Extrema direita e bolsonarismo em pauta no encerramento do Fliv-Rio 2023

Um time de peso para apresentar diferentes visões sobre a extrema direita e o conservadorismo no Brasil. A sintonia entre os convidados levou à união de duas mesas previstas para a tarde do último dia do Fliv-Rio. Fernando Drummond, Jornalista do Diário do Centro do Mundo (DCM); Marcelo Barbosa, professor da ciência política da UERJ; João Cezar de Castro Rocha, historiador e professor de literatura comparada da UERJ; Paulo Henrique Cassimiro, cientista político e professor da UFRRJ; Roberto Amaral, ex-ministro de Ciência e Tecnologia do governo Lula; e Denis Maracci Gimenez, professor da UNICAMP, aprofundaram a análise sobre os desafios atuais diante do Bolsonarismo.

Fernando Drummond, iniciou o debate ironizando a versão de que o crime de assassinato dos quatro médicos, entre eles o irmão da deputada federal Sâmia Bonfim e cunhado do deputado Glauber Braga tenha sido um engano da milícia e não um crime político. “Este é o caso Marielle II. O ataque ao Estado e calar pessoas como Sâmia e Glauber são de interesse das milícias neopenteconstais. É um atentado à democracia”.
O jornalista também criticou o atual investimento do governo Lula na mídia tradicional e ressaltou que é preciso mudar a estratégia de comunicação para enfrentar a crise atual. “Tá na hora de botar o pé no chão da fábrica, subir a favela e discutir a realidade do acesso à comida, mais do que fazer os debates acadêmicos. Quem não se comunica se trumbica. O bolsonarismo está muito vivo. Menos Globo e mais rádio comunitária. Temos que ter investimento para fortalecer as comunidades de base. Nossa grande derrota hoje é da comunicação”, afirmou.

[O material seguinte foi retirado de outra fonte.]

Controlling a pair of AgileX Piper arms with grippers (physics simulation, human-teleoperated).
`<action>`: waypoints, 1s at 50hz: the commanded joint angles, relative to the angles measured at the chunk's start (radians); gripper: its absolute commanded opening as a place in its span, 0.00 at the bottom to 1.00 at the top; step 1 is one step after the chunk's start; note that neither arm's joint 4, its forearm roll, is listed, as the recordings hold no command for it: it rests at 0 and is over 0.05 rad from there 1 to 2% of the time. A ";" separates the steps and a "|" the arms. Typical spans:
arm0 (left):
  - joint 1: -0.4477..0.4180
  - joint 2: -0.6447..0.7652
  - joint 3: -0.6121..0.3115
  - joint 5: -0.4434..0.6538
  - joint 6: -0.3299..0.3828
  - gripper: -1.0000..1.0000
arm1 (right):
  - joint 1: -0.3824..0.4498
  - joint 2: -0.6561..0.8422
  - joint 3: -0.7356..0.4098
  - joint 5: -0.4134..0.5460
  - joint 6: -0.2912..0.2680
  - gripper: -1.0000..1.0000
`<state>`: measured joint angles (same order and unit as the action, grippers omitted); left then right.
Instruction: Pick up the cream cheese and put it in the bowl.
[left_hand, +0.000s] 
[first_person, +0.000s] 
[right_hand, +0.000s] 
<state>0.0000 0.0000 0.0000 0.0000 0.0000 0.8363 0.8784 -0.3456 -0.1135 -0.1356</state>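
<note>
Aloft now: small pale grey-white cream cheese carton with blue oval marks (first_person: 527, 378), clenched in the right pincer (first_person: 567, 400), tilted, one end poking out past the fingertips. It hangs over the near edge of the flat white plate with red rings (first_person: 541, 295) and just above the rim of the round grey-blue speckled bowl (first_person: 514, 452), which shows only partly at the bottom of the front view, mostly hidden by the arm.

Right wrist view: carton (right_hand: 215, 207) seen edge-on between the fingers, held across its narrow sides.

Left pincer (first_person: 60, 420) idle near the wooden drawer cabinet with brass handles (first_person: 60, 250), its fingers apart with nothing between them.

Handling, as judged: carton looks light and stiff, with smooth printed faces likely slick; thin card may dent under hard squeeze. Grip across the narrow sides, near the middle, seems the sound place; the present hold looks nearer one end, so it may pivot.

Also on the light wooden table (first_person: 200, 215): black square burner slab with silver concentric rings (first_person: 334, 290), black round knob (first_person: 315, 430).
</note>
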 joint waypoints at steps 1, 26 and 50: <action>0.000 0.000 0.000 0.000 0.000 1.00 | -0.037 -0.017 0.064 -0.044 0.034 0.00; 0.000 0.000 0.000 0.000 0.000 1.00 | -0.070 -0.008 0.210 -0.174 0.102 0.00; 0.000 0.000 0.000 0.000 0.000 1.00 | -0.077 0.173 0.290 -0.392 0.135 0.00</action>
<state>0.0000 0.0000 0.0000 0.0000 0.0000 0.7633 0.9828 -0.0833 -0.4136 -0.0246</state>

Marcelo Barbosa reforçou a importância da comunicação: “Disputar com o bolsonarismo não vai ser fácil. É preciso ter na base uma atuação e uma gramática para conversar com a população, o que a gente não tem tido. Se não há centro, a esquerda, de alguma maneira, tem que se deslocar em direção ao centro, não no sentido da institucionalização, mas é necessário uma cultura cívica na base da sociedade na defesa da democracia e da legalidade política” avalia. Para o escritor, “as classes dominantes se deslocaram em direção a Bolsonaro porque ele tinha condições de implementar a política neoliberal”, considera.
Já Paulo Henrique Casimiro destacou a importância de compreender o cenário atual. “É importante distinguir extrema direita de bolsonarismo. Bolsonaro reuniu neoliberais, saudosistas da ditadura, milicianos e seus adeptos, evangélicos de direita que viram nele uma alternativa. Essas identidades se agregaram por conta de um inimigo comum. O comunismo, a falsa ameaça à família que seria operada pelo PT”, avalia. O cientista político afirma que foram as bolhas informacionais que deram identidade forte a essa extrema direita. E que o principal desafio atual “não é derrotar o líder, hoje o Bolsonaro, mas sim desmontar a capacidade de construir versões de mundo extremistas dessas forças de direita”.

A dimensão internacional do conservadorismo foi destacada pelo professor João Cezar Castro Rocha. “Há um avanço transnacional da extrema direita. Esse não é um fenômeno brasileiro, mas transnacional que ocorre pela primeira vez por meio de eleições livres e democráticas. Bolsonaro foi eleito em 2018, o que não se pode questionar. Ele conquistou corações e mentes no Brasil, assim como Trump conquistou nos EUA”, afirmou.
Castro Rocha apontou um caminho de reação: “É preciso lançar mão de instrumentos do Código Penal brasileiro. Os crimes da extrema direita são muitas vezes digitais. Quase 100% das fake news incorrem em crime, especialmente crimes de calúnia e temos que reagir a isso com base na lei. Há mecanismos disponíveis”, avaliou.

A desilusão com a sociedade brasileira foi destacada pelo ex-ministro Roberto Amaral: “Nós da esquerda tomamos um susto ao descobrir que temos uma sociedade reacionária, racista e preconceituosa. E não poderia deixar de ser diante da formação histórica de nosso país” considera.

Por fim, Dênis Ximenes jogou luz sobre a responsabilidade das elites brasileiras na fragilização da democracia. “As nossas elites têm caráter oscilante: podem apoiar 1964 e depois chamar os militares de assassinos. Não há constrangimento quanto ao caráter oscilante, ora autoritário, ora liberal, mas sempre antidemocrático. Defendem não um governo de todos para todos, mas um governo de poucos para poucos. A tradição conservadora no Brasil sempre funcionou como uma força que neutralizava a extrema direita. Hoje, esse centro conservador foi destroçado, o que dificulta pensarmos saídas”, finalizou.